**What to work on**
Write out again the entries from the first line to the line that includes "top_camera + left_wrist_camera", keeping both of those lines.

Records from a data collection
▬▬▬▬▬▬▬▬▬▬
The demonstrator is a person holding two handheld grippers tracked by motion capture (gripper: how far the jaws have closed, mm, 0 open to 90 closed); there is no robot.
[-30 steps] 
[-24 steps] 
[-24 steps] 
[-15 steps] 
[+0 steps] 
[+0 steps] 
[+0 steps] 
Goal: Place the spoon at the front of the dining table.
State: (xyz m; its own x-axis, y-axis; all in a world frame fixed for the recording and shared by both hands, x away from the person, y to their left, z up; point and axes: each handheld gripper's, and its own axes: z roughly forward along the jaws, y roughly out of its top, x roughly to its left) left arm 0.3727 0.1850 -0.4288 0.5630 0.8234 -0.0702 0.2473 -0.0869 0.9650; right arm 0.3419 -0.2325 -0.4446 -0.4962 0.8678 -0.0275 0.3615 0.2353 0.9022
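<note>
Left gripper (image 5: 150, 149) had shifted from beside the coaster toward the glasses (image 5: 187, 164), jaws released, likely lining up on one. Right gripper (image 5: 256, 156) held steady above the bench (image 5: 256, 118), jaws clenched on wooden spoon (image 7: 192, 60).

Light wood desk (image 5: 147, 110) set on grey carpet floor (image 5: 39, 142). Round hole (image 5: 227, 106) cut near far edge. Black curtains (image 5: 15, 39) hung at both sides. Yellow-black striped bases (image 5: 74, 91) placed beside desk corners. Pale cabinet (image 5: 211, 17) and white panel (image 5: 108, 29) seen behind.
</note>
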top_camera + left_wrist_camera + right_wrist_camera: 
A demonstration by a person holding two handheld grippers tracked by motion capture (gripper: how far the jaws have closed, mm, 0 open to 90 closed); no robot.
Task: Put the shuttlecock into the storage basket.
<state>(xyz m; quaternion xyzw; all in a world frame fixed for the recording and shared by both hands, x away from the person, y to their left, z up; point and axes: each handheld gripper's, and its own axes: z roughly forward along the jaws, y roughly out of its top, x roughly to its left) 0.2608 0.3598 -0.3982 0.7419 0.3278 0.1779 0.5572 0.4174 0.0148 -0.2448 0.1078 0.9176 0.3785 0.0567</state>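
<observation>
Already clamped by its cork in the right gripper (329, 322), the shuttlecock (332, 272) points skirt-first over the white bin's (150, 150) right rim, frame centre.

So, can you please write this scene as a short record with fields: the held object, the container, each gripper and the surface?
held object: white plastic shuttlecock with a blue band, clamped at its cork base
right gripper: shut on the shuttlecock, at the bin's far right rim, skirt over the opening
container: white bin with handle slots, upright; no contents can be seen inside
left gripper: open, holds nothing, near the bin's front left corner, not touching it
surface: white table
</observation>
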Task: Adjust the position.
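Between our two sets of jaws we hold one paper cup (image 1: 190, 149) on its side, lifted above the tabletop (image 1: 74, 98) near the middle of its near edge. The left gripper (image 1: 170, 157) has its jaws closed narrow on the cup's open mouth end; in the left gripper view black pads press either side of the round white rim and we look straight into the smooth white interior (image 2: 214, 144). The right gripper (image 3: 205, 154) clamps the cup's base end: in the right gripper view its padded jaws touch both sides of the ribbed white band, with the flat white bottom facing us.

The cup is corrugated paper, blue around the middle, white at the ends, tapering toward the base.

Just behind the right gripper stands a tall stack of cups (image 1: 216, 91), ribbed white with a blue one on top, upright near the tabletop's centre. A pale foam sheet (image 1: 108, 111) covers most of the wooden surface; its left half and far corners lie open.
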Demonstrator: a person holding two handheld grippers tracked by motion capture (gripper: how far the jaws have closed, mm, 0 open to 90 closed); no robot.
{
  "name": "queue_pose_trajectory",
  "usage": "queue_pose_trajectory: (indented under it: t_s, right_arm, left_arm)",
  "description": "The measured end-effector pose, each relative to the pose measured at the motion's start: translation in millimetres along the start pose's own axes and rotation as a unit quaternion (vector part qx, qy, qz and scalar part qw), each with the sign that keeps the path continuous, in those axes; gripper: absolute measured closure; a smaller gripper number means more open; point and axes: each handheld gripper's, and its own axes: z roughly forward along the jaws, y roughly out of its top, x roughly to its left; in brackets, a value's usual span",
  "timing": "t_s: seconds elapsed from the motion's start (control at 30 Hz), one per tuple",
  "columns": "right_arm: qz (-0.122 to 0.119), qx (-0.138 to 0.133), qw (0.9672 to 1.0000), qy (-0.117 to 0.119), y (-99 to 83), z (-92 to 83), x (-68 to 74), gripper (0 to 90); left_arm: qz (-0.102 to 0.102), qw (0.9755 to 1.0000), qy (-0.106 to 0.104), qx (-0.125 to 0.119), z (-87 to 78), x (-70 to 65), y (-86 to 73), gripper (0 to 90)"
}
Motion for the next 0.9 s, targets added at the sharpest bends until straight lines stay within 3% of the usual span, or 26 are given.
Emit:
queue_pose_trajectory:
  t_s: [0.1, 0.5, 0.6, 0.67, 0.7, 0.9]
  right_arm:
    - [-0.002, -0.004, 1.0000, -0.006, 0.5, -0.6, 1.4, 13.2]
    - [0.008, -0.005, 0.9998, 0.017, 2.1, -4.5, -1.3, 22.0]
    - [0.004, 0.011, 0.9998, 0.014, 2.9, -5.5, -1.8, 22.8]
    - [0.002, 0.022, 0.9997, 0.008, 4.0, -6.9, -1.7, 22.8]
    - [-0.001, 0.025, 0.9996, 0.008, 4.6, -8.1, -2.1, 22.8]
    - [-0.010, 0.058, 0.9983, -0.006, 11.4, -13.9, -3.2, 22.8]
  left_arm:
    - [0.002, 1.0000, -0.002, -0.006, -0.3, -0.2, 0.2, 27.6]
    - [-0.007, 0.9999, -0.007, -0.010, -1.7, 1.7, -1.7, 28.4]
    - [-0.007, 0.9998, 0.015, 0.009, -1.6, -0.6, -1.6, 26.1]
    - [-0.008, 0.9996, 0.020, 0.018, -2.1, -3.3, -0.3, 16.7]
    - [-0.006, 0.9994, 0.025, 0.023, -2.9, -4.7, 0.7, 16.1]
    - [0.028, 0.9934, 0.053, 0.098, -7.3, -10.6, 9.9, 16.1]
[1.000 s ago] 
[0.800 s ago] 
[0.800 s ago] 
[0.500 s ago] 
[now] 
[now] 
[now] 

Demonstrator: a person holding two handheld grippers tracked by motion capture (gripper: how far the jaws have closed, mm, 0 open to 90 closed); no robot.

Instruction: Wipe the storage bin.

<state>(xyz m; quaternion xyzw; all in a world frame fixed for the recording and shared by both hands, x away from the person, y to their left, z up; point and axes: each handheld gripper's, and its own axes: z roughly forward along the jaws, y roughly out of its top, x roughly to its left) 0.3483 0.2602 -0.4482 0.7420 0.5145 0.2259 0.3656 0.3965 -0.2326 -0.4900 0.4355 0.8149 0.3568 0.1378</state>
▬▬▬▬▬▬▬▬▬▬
**Your solution**
The demonstrator is a person holding two handheld grippers tracked by motion capture (gripper: how far the jaws have closed, mm, 0 open to 90 closed); there is no robot.
[-30 steps] 
[-24 steps] 
[-24 steps] 
[-15 steps] 
[+0 steps] 
[+0 steps] 
[+0 steps] 
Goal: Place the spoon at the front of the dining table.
State: (xyz m; its own x-axis, y-axis; all in a world frame fixed for the recording and shared by both hands, x away from the person, y to their left, z up; point and axes: each handheld gripper's, and its own axes: z roughly forward along the jaws, y roughly out of its top, x roughly to its left) left arm 0.3727 0.1850 -0.4288 0.5630 0.8234 -0.0702 0.2473 -0.0869 0.9650; right arm 0.3419 -0.2325 -0.4446 -0.4962 0.8678 -0.0275 0.3615 0.2353 0.9022
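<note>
Left gripper (image 5: 150, 149) had shifted from beside the coaster toward the glasses (image 5: 187, 164), jaws released, likely lining up on one. Right gripper (image 5: 256, 156) held steady above the bench (image 5: 256, 118), jaws clenched on wooden spoon (image 7: 192, 60).

Light wood desk (image 5: 147, 110) set on grey carpet floor (image 5: 39, 142). Round hole (image 5: 227, 106) cut near far edge. Black curtains (image 5: 15, 39) hung at both sides. Yellow-black striped bases (image 5: 74, 91) placed beside desk corners. Pale cabinet (image 5: 211, 17) and white panel (image 5: 108, 29) seen behind.
</note>
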top_camera + left_wrist_camera + right_wrist_camera: 

That finishes the exercise, with nothing more to add.